The power of these systems of systems is explored in another article that dives into the relation of artificial intelligence and time; artificial intelligence is really artificial time, superintelligence is superhistory. It is an interesting read, and builds upon some of the same concepts as the cooperative AI; the centaur as human+AI marriage best presented in the AlphaGo design. The centaur works both ways, augmenting humans. “You might not even need a personal computer at all. It might be sufficient to have been taught by computers. Your own brain might be sufficient to hold digested models suitable for inference.”

That we enter a Centaur Age is like a given. The notion that there is a superhistory in these systems is derived from the reasoning that AI has so much more experiences than humans have in a similar time frame. This is not only delivering a different type of knowledge but it influences also the acting build on this knowledge, resulting in new forms for the things we know. “Autonomous driving algorithms already drive differently from humans because they are learning from dozens of cameras instead of just two forward-facing cameras. (…) It’s not one car that is learning to self-drive. It’s a hive mind of thousands of car-brains pooling raw data. A car Borg.”

“You’re not living as a witness to the rise of superintelligence. You’re living as an agent being augmented by supertime.” I think this especially interesting as it links to the thinking about predictive relations; the knowledge that derives from comparable events that occur on different places in different times and are connected to the event happening in the now, the interaction of a human and (connected) thing, influencing the characteristics and behavior of that thing. It is a centaur but with extra knowledge.

Making sense of the interactions, building relations with the things that predict introduces a new context of living. With things taking a different role. As we believe that things will be citizens in our future cities, then we mean that the things are still different from the human citizens, different species almost. What if the things become part of humans as centaurs and vice versa? This is something to explore much more. What if AI-AI collaborations are becoming part of community life?

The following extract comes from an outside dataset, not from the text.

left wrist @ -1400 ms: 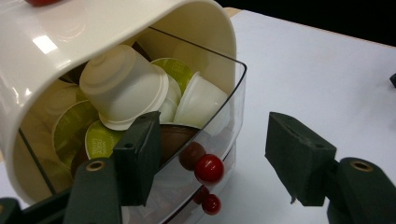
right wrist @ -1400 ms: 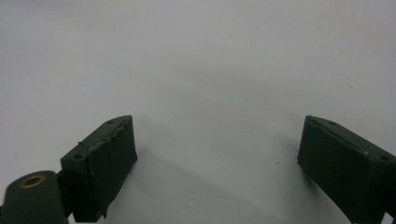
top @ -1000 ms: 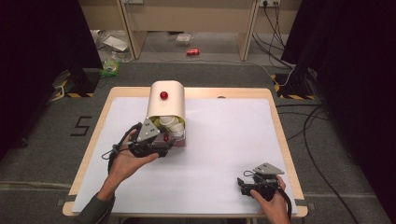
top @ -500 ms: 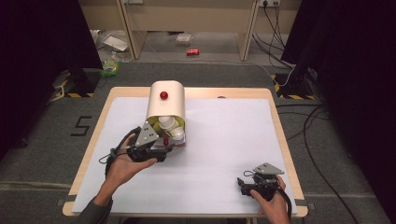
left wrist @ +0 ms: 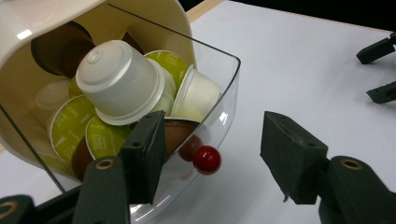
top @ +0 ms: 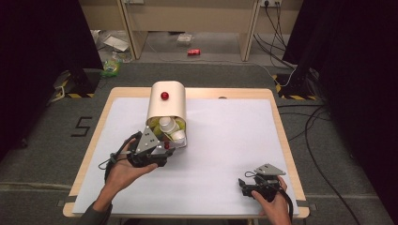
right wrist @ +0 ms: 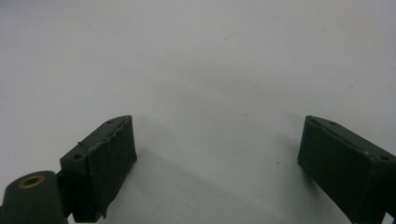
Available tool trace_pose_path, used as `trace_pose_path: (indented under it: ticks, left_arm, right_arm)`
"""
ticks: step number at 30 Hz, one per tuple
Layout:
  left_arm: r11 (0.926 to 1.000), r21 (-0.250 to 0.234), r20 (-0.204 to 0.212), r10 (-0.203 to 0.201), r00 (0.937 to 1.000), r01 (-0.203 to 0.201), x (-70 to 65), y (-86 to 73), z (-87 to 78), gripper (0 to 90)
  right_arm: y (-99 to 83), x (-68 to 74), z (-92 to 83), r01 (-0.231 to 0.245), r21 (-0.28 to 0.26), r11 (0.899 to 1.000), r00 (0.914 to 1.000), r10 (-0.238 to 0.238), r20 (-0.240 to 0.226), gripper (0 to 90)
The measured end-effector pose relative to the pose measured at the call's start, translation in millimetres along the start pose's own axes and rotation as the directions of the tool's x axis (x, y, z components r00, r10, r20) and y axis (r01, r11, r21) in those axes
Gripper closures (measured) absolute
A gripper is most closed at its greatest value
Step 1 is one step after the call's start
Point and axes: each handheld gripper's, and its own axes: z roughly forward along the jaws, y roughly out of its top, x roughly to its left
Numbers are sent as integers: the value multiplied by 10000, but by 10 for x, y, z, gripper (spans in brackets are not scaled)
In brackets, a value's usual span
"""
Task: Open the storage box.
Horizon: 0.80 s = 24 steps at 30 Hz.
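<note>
Centrally, cream rounded plastic capsule dispenser (top: pixel 166 104) with red knob on white table (top: pixel 225 140); its clear plastic drawer (left wrist: pixel 212 126) stands open, holding green, white and brown coffee capsules (left wrist: pixel 119 79). Left gripper (left wrist: pixel 212 154): jaws apart around the drawer's small red ball handle (left wrist: pixel 207 159), not touching it. Right gripper (top: pixel 244 183): near table corner, jaws wide apart, empty.

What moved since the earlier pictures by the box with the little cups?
The left gripper slid back toward the person, and the clear plastic drawer full of coffee capsules came a bit farther out of the cream rounded box. Its jaws have just been closing, with the drawer's small red knob between them, untouched. The box and the open right gripper stayed put.
</note>
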Motion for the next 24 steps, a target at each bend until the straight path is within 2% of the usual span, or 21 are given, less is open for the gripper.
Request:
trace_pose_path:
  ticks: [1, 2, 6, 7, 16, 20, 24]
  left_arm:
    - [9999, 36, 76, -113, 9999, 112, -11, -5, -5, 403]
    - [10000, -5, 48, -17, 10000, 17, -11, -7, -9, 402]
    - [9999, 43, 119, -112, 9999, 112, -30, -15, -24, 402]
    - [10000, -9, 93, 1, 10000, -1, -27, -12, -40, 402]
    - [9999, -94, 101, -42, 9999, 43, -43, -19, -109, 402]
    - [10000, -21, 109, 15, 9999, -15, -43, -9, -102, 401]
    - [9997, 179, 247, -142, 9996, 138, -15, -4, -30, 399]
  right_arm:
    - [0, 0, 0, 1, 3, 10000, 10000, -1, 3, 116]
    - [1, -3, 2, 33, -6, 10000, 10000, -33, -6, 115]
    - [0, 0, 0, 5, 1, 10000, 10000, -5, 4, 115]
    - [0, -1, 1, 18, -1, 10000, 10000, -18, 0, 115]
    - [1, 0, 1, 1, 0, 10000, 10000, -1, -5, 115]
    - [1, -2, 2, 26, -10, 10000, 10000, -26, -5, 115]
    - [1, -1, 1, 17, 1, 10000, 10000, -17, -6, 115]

I don’t have the answer here. These are concepts however that inspire thinking on Cities of Things, and especially what the relations of humans and things as citizens will be. In that sense the difference of lenses of networks and communities are relevant. It seems a popular frame to that is not a new insight really but it is gaining traction. In cities, this is, even more, the case and it fits the lens on cities as places build on social contracts. The importance of the community as a structural element is noted. It is a counter-reaction to the more technical social networks that promised to just connect you with everyone, but in the end, built a system of dark connections and actions. Shaping social contracts goes beyond the humans and things forming city life in a co-performance state.

The DAOs, the Decentralised Autonomous Organisations, are one of the possible concepts to connect, to start from, and find out how these might play a role. And are these in need of a community-based structure? 

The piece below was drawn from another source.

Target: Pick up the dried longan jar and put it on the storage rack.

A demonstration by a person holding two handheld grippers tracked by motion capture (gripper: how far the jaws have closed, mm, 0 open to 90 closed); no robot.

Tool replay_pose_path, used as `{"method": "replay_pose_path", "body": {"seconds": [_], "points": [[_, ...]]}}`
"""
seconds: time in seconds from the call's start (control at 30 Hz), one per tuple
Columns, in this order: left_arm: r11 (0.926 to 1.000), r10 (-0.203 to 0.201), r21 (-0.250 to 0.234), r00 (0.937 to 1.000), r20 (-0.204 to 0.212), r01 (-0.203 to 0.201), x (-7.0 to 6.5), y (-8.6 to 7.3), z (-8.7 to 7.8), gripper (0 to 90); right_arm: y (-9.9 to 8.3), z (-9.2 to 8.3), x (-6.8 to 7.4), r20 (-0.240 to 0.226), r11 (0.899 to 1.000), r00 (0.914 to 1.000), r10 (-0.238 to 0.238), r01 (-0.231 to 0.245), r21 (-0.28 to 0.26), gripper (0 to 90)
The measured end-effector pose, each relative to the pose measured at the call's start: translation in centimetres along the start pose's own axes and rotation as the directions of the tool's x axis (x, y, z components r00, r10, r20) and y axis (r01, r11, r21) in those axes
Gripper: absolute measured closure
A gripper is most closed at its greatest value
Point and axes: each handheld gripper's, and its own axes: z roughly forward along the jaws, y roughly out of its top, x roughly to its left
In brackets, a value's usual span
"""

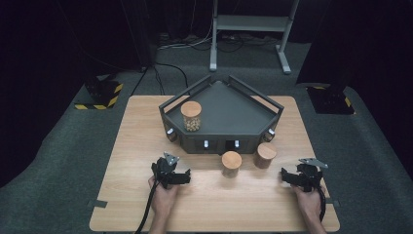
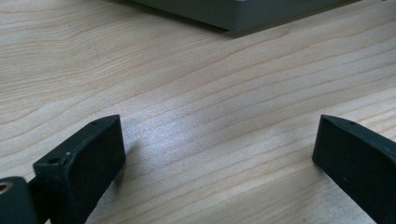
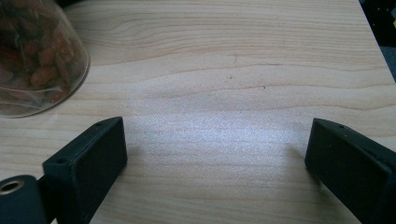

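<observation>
While both hands are resting on the counter [image 1: 146, 146], the left tool [image 1: 181, 178] and right tool [image 1: 288, 178] are standing with jaws wide apart, gripping nothing. From above, two wood-lidded jars [image 1: 232, 163] are sitting between them; the right gripper view is catching one jar's [image 3: 35, 56] nuts, just beside its jaw.

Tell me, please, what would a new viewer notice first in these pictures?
First the dark five-sided tray at the far middle of the wooden table, with one cork-lidded jar in its left corner. Two more jars stand on the table before it, between the open left claw and right claw.
</observation>
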Motion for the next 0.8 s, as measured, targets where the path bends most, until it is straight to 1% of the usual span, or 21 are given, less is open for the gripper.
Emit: {"method": "replay_pose_path", "body": {"seconds": [0.03, 0.13, 0.2, 0.27, 0.4, 0.53, 0.6, 0.7, 0.73, 0.77, 0.8], "points": [[1.0000, 0.001, 0.000, 1.0000, 0.000, -0.001, 0.0, 0.0, 0.0, 2.3, 0.0, 0.0, -0.1, -0.004, 1.000, 1.0000, -0.007, 0.007, -0.001, 4.0], [1.0000, 0.000, 0.000, 1.0000, 0.000, 0.000, 0.0, 0.0, 0.0, 2.3, 0.3, -0.1, -0.2, -0.018, 1.000, 0.9998, -0.003, 0.003, 0.013, 4.6], [1.0000, 0.000, 0.000, 1.0000, 0.000, 0.000, 0.0, 0.0, 0.0, 2.3, 0.5, -0.5, -0.2, -0.045, 1.000, 0.9989, -0.011, 0.012, 0.014, 4.6], [1.0000, -0.001, 0.000, 1.0000, -0.002, 0.001, 0.0, 0.0, 0.0, 2.3, 0.4, -1.0, -0.1, -0.075, 1.000, 0.9967, -0.030, 0.030, 0.003, 4.2], [1.0000, -0.001, 0.000, 1.0000, -0.002, 0.001, -0.1, 0.0, 0.0, 2.4, 0.5, -2.0, 0.2, -0.117, 0.998, 0.9909, -0.066, 0.066, -0.004, 4.2], [1.0000, -0.001, 0.000, 1.0000, -0.002, 0.001, -0.1, 0.0, 0.0, 2.4, 0.6, -2.8, 0.1, -0.176, 0.995, 0.9790, -0.103, 0.100, -0.022, 3.9], [1.0000, -0.001, 0.000, 1.0000, -0.002, 0.001, -0.1, 0.0, 0.0, 2.4, 0.6, -3.2, 0.1, -0.211, 0.993, 0.9705, -0.117, 0.114, -0.029, 3.7], [1.0000, -0.001, 0.000, 1.0000, -0.002, 0.001, -0.1, 0.0, 0.0, 2.3, 0.4, -3.7, 0.6, -0.249, 0.989, 0.9572, -0.147, 0.140, -0.046, 4.0], [1.0000, -0.001, 0.000, 1.0000, -0.002, 0.001, -0.1, 0.0, 0.0, 2.3, 0.4, -3.7, 0.6, -0.249, 0.989, 0.9572, -0.147, 0.140, -0.046, 4.0], [1.0000, -0.001, 0.000, 1.0000, -0.002, 0.001, -0.1, 0.0, 0.0, 2.3, 0.4, -3.8, 0.8, -0.267, 0.987, 0.9501, -0.161, 0.153, -0.052, 4.3], [1.0000, -0.001, 0.000, 1.0000, -0.002, 0.001, -0.1, 0.0, 0.0, 2.4, 0.4, -3.9, 1.0, -0.279, 0.985, 0.9448, -0.171, 0.162, -0.057, 4.6]]}}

“DAOs can become a meta-layer on top of the idea exchanges of the world — a second home for those eager to make strides towards their goals, and know that the way to get there is not by oneself, but in a collective.” as noted down by Julian Bleecker.

Also based on social contracts. Cooperative AI that is based on common ground, is an inspiring concept. AI-AI cooperation goes beyond human-ai relations, the co-performance. Especially in the autonomous organization need the right contracts. It seems not a coincidence that the article is published in Nature. Is it indeed part of our new nature? Or the new city? And what is the impact on citizenship?